Such a check valve is commercially available from Nupro, as a
CH-Series--Stainless check valve.
[0094] The pressure reduction valve 54 is disposed downstream from
the check valve 52. Preferably, the pressure reduction valve 54 is
configured to reduce a pressure of a pressurized fluid from the
storage portion 22 to a pressure no greater than about 55 psi, in
an exemplary embodiment. Additionally, the pressure reduction valve
54 can be adjustable. For example, the pressure reduction valve 54
can be configured to allow a user to adjust the pressure output of
the valve 54. Such a configuration can include an adjustment screw
(not shown). The screw can be mounted on the interior or exterior
of the container 10. Such a pressure reduction valve is
commercially available from Victor Equipment as the SR250D-540
model.
[0095] The relief valve 56 is disposed downstream from the pressure
reducer valve 54. Preferably, the pressure relief valve 56 is
configured to relieve excessive pressure in the discharge portion
24. In an exemplary embodiment, the pressure relief valve 56 is
configured to vent fluid from the discharge portion 24 if the fluid
reaches a pressure greater than about 60 psi. Such a relief valve
is commercially available from Nupro as the SS-8CPA2 or SS-4CPA2
relief valves.
[0096] The pressure gauge 54 is disposed downstream of the pressure
relief valve 56. Preferably, the pressure gauge 58 is disposed so
as to be visible from an exterior of the outer surface 20.

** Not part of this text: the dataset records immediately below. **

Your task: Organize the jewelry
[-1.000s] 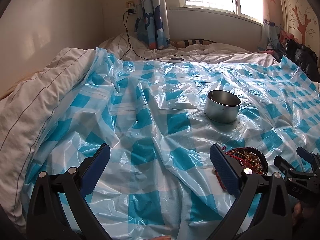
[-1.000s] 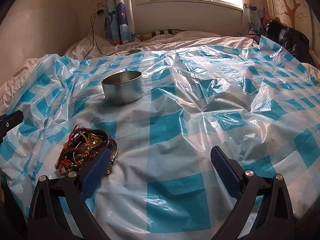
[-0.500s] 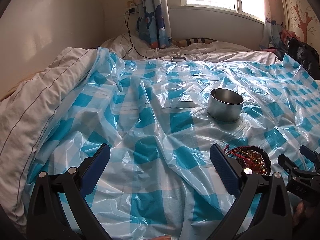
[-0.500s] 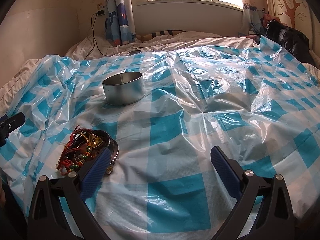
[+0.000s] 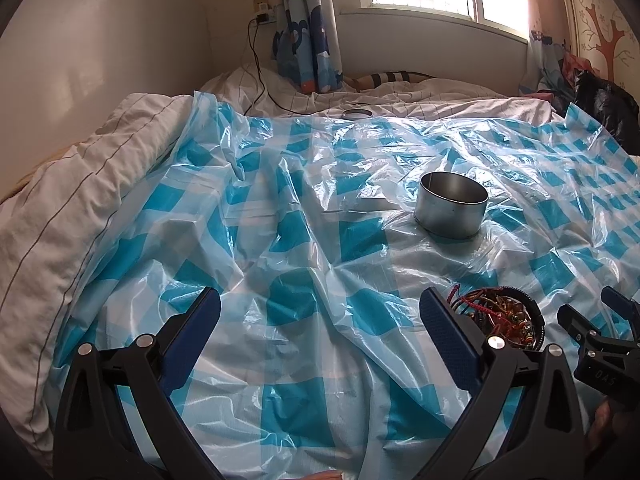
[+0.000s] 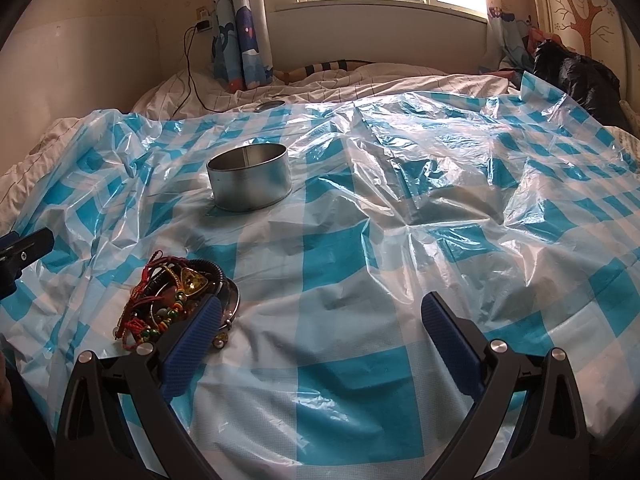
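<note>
Both my claws, left gripper (image 5: 320, 320) and right gripper (image 6: 322, 326), stayed open and empty, creeping forward; jewelry pile (image 6: 176, 300) at 10 o'clock untouched, tin (image 6: 250, 182) empty.

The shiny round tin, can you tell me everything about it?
The round tin looks like bare silver metal, short and wide with straight walls. It stands upright with no lid on, and nothing shows inside. It sits on the crinkly blue-and-white checked plastic sheet, apart from the jewelry pile. Neither gripper touches it.
</note>
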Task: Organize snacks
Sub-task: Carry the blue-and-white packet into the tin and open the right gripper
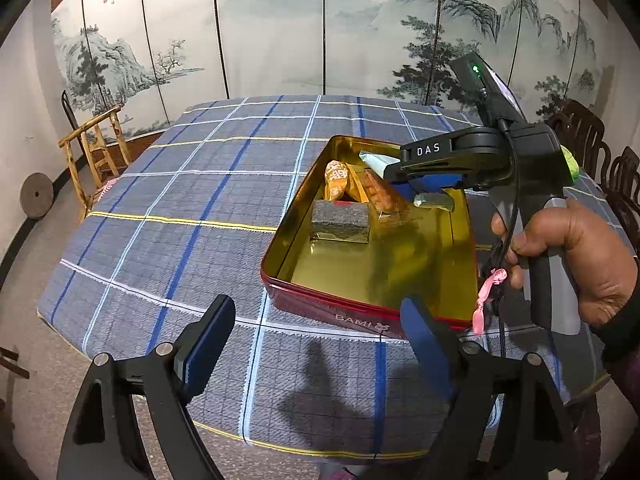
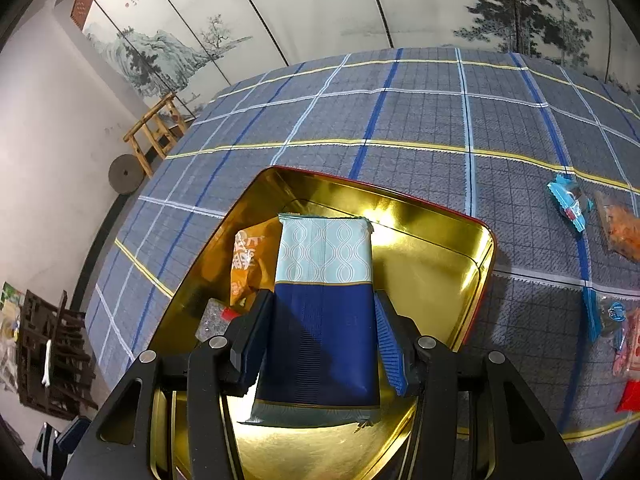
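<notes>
A red tin (image 1: 320, 300) with a gold inside sits on the plaid table; it also shows in the right wrist view (image 2: 472, 276). In it lie an orange snack pack (image 1: 337, 180), a grey block (image 1: 340, 221) and a brown bar (image 1: 378, 192). My right gripper (image 2: 320, 340) is shut on a blue and pale-green packet (image 2: 324, 280) and holds it over the tin; from the left wrist view that gripper (image 1: 420, 178) hovers over the tin's far right part. My left gripper (image 1: 316, 344) is open and empty, in front of the tin's near wall.
Several loose wrapped snacks lie on the cloth at the right: a blue one (image 2: 570, 204), an orange one (image 2: 622, 232) and more near the edge (image 2: 616, 320). A wooden chair (image 1: 96, 148) stands at the table's far left. A painted screen stands behind.
</notes>
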Demonstrator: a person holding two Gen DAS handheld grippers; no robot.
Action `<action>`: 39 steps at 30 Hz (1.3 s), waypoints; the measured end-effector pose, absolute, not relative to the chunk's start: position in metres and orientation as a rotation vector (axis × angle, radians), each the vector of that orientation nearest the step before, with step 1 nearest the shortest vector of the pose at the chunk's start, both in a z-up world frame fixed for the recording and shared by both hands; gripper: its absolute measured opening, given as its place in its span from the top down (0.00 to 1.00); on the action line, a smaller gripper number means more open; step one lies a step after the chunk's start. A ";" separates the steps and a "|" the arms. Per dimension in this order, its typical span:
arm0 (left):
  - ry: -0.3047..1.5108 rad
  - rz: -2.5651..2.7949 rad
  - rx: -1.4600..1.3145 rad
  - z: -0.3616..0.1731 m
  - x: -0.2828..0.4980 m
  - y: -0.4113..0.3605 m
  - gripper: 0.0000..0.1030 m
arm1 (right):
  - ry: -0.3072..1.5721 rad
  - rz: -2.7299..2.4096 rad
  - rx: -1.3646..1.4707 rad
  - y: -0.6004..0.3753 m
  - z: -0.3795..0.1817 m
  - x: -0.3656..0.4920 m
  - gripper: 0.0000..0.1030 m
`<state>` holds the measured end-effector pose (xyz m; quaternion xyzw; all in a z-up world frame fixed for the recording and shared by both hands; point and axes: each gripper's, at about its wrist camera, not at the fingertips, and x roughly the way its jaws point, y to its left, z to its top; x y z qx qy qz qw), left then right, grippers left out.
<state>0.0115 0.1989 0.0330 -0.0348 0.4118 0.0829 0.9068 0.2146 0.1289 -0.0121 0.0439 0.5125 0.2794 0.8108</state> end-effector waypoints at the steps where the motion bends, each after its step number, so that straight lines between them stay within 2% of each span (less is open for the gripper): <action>1: 0.851 0.171 -0.069 0.033 0.012 0.198 0.20 | 1.094 0.596 0.090 0.129 -0.012 0.214 0.51; 24: 0.865 0.167 -0.024 0.032 0.010 0.185 0.18 | 1.004 0.633 0.107 0.109 0.011 0.185 0.50; 35: 0.857 0.154 0.023 0.037 0.007 0.165 0.17 | 0.953 0.587 0.124 0.039 0.014 0.147 0.49; 39: 0.855 0.144 0.043 0.039 0.005 0.155 0.17 | 0.931 0.533 0.138 0.000 0.014 0.136 0.44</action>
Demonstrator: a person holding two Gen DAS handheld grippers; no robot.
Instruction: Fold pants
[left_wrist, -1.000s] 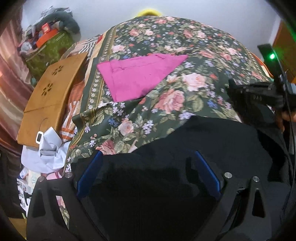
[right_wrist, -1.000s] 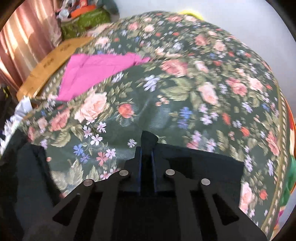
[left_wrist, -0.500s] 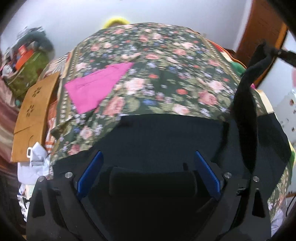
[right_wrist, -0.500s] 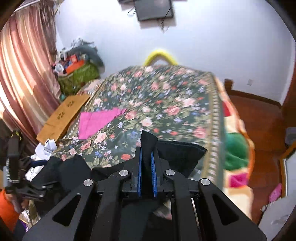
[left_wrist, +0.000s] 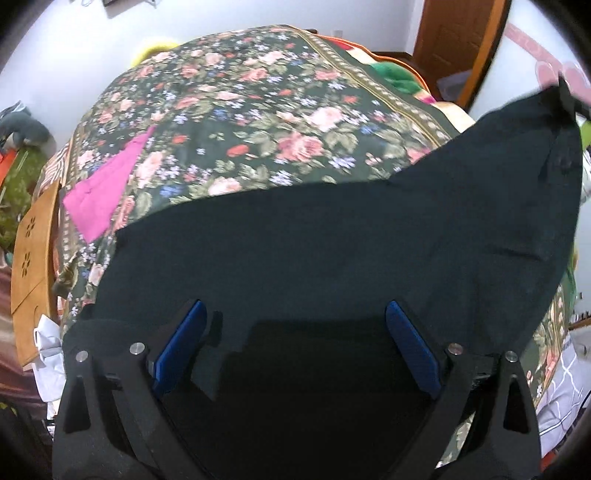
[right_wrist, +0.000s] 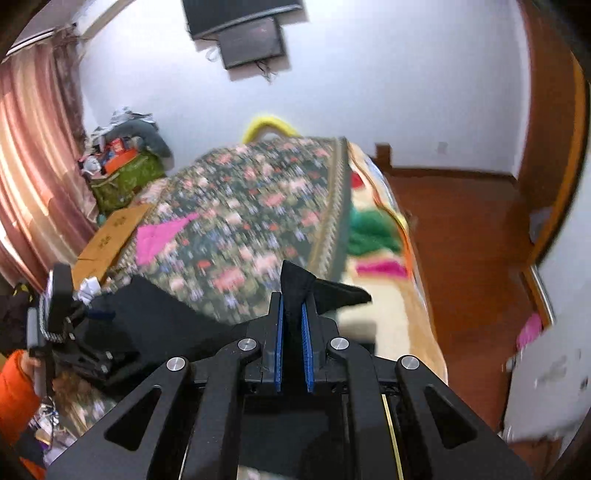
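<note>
The black pants (left_wrist: 332, 251) hang stretched over the near end of the flowered bed (left_wrist: 258, 110). My left gripper (left_wrist: 295, 332) is wide open, its blue pads (left_wrist: 181, 343) apart over the dark cloth and holding nothing. My right gripper (right_wrist: 291, 325) is shut on a corner of the pants (right_wrist: 295, 288) and holds it up high above the bed. In the left wrist view that raised corner (left_wrist: 557, 107) shows at the far right. In the right wrist view the left gripper (right_wrist: 74, 332) sits low at the left by the cloth.
A folded pink cloth (left_wrist: 107, 192) lies on the left of the bed. A wooden board (left_wrist: 33, 240) leans beside the bed at left. Piled clutter (right_wrist: 122, 162) stands by the curtain. Wooden floor (right_wrist: 461, 240) and a door (right_wrist: 550, 110) lie to the right.
My right gripper has lifted the pants corner high and swung right, pulling the cloth taut. The left gripper has stayed open and turned right over the pants.
</note>
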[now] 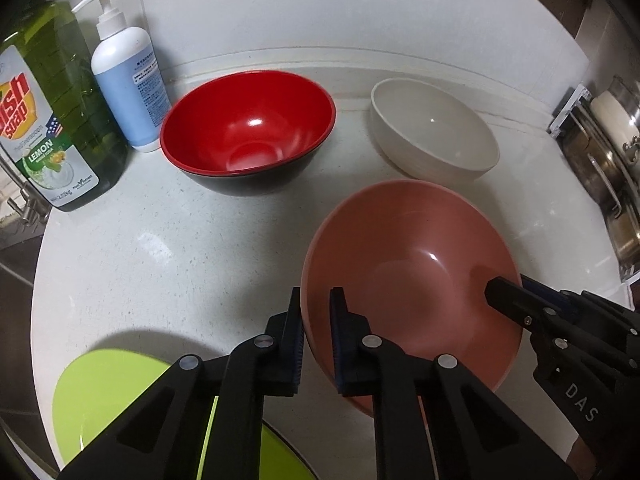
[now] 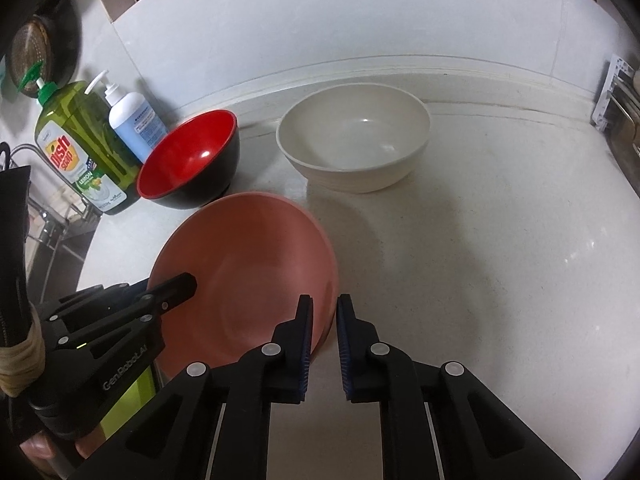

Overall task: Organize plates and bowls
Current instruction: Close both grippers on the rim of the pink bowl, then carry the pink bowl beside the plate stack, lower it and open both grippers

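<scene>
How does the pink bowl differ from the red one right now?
The pink bowl is pink inside and out; the red bowl is red inside with a black outside. The pink bowl has the left gripper and right gripper astride opposite sides of its rim; the red bowl is untouched, beside the soap bottles. The pink bowl looks wider and shallower. Both are empty and upright.

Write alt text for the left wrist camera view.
Left tongs straddle the near rim of a pink bowl; right tongs hold its opposite rim. Behind sit a red bowl and white bowl.
</scene>
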### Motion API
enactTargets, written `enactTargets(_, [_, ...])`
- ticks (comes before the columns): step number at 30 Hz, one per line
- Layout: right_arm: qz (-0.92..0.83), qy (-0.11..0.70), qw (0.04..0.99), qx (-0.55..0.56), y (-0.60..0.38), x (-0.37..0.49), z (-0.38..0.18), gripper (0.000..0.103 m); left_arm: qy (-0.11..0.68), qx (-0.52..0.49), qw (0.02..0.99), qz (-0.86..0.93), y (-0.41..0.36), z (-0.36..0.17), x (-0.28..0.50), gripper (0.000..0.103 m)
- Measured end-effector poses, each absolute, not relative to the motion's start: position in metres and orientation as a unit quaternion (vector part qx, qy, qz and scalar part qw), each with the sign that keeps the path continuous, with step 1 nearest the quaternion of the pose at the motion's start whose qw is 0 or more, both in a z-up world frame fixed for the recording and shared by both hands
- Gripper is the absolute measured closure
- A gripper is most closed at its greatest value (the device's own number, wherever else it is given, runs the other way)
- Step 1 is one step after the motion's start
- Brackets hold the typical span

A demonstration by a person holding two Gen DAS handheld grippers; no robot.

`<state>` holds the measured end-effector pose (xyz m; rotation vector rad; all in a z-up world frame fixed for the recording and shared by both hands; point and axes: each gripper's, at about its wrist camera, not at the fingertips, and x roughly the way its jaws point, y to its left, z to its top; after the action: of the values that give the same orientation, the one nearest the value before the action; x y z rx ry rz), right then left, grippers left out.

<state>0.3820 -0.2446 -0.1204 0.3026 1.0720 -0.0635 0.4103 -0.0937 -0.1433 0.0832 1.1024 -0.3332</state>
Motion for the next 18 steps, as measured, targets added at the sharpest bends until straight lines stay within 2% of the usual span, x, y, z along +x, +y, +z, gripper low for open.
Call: enactTargets(18, [-0.045, 0.489, 0.86, 0.136, -0.253, 0.327, -0.083, 0.089, 0.498, 0.043, 0.844, -0.195, -0.1, -0.104, 0.349, 0.089])
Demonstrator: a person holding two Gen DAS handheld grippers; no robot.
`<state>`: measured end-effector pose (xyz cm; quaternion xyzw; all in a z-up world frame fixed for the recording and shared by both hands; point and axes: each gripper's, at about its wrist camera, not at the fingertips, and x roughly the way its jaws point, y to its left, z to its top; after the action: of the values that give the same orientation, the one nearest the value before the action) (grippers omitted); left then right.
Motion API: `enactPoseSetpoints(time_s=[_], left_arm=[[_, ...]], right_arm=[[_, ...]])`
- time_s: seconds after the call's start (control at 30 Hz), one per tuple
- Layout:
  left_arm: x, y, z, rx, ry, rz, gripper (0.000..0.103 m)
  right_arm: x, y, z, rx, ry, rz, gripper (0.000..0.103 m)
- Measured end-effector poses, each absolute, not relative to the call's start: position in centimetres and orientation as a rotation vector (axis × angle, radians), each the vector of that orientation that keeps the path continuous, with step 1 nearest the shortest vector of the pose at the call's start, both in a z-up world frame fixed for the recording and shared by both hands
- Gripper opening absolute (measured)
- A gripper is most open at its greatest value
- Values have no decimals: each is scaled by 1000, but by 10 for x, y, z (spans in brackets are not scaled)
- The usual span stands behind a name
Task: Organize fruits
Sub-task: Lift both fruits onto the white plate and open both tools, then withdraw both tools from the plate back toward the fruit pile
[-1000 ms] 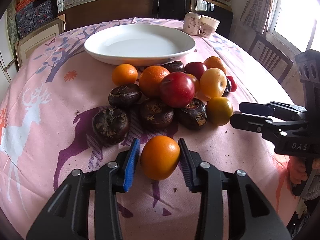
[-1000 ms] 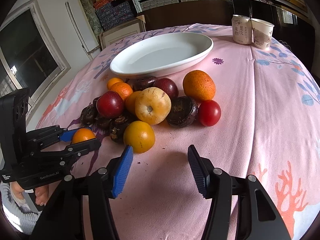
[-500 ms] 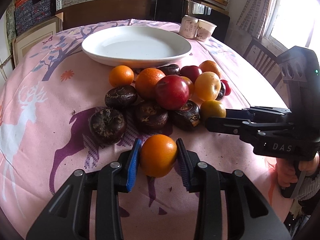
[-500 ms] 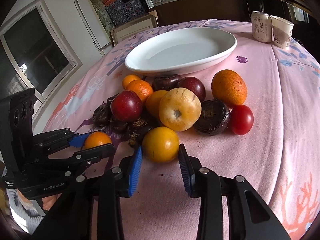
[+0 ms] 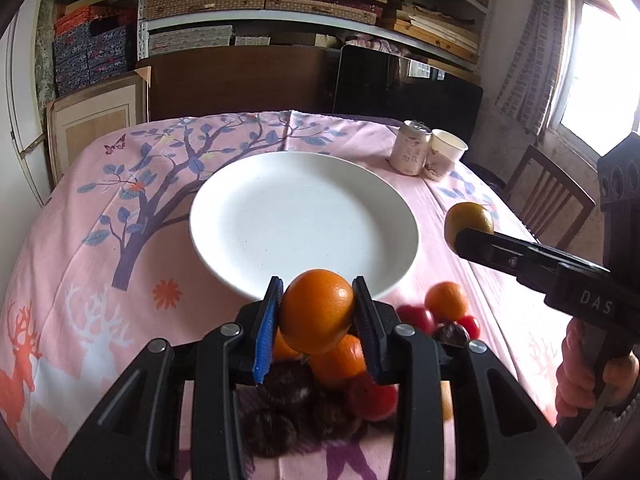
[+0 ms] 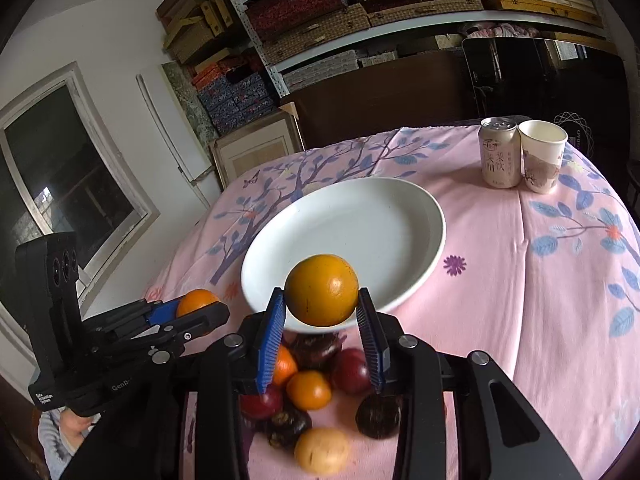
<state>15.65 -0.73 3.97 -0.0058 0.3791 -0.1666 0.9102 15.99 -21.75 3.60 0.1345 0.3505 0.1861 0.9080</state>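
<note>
Lifting off table, orange (image 5: pixel 316 312), yellow fruit (image 6: pixel 321 290)

Fruit pile blurred beneath the tongs

The fruit pile (image 5: pixel 320 400) lies blurred, half hidden behind the left tongs (image 5: pixel 318 312) and their orange (image 5: pixel 316 310).

The black left tool (image 5: pixel 316 320) with blue-faced pads angles downward, clamped on a round orange fruit (image 5: pixel 317 310); the matching black right tool (image 6: pixel 322 312) likewise grips a yellow-orange round fruit (image 6: pixel 321 290), a hand (image 5: pixel 592 384) holding its handle.

The plate (image 5: pixel 304 216) lies behind the fruit pile (image 6: pixel 316 392) (can (image 6: pixel 498 152) beside cup (image 6: pixel 542 156)).
</note>
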Motion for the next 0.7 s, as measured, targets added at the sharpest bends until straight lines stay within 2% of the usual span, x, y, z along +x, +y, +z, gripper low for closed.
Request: enactPoseSetpoints(time_s=[0.17,0.23,0.3,0.43,0.5,0.57,0.7], left_arm=[[203,-7,13,-50,853,-299,36],[210,-6,6,-51,863,-300,46],[209,-4,3,-32,840,-290,70],[202,5,8,-31,816,-288,78],[196,12,9,-38,797,-262,92],[189,20,10,-39,769,-209,93],[177,35,14,-82,754,-179,97]], right_arm=[[202,-209,4,294,806,364,37],[206,-208,-3,283,818,352,40],[207,-211,-3,287,798,339,53],[200,-221,2,326,756,342,55],[192,-226,4,341,730,349,64],[178,-233,4,359,687,369,85],[152,-233,13,304,617,409,97]])
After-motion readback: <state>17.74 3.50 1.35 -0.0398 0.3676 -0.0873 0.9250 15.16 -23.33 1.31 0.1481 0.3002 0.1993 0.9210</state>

[0097] Finally, the outlet ports 60 are disposed downstream from
the pressure gauge 58. In the illustrated embodiment, there are
three outlet ports 60. However, any number of outlet ports can be
provided. In an exemplary embodiment, the outlet ports 60 can be
Schraeder quick connect fittings, model no. 69-201-34.
[0098] When filling the container 10, for example, when the
pressure vessels 12, 14, are empty or have only about 25 psi of
fluid stored therein, the valve 44 is first placed in the "vent"
position. Additionally, one should ensure that the shut-off valves
38 and 40 are in the open position. Then, a pressurized fluid
supply is connected to the input port 42. Initially, the supply
should be in the off position while the conduit is connected to the
input port 42.
[0099] After the supply is connected to the input port 42, the
valve 44 is moved to the open position. At this point, the supply
of the pressurized fluid should be introduced slowly. Additionally,
the fill rate of fluid being introduced into the container 10
should not exceed about 200 psi per minute. Preferably, the
restriction device 48, as noted above, is configured so as to limit
the fill rate to about 200 psi per minute where the pressurized
fluid is oxygen.
[0100] The container 10 can be filled until the design pressure is
reached. For example, in an exemplary embodiment, the pressure
vessels 12, 14 have a design pressure of about 3000 psi. Thus, when
the pressure vessels 12, 14 are filled to 3000 psi, the supply to
the filling portion 26 should be stopped.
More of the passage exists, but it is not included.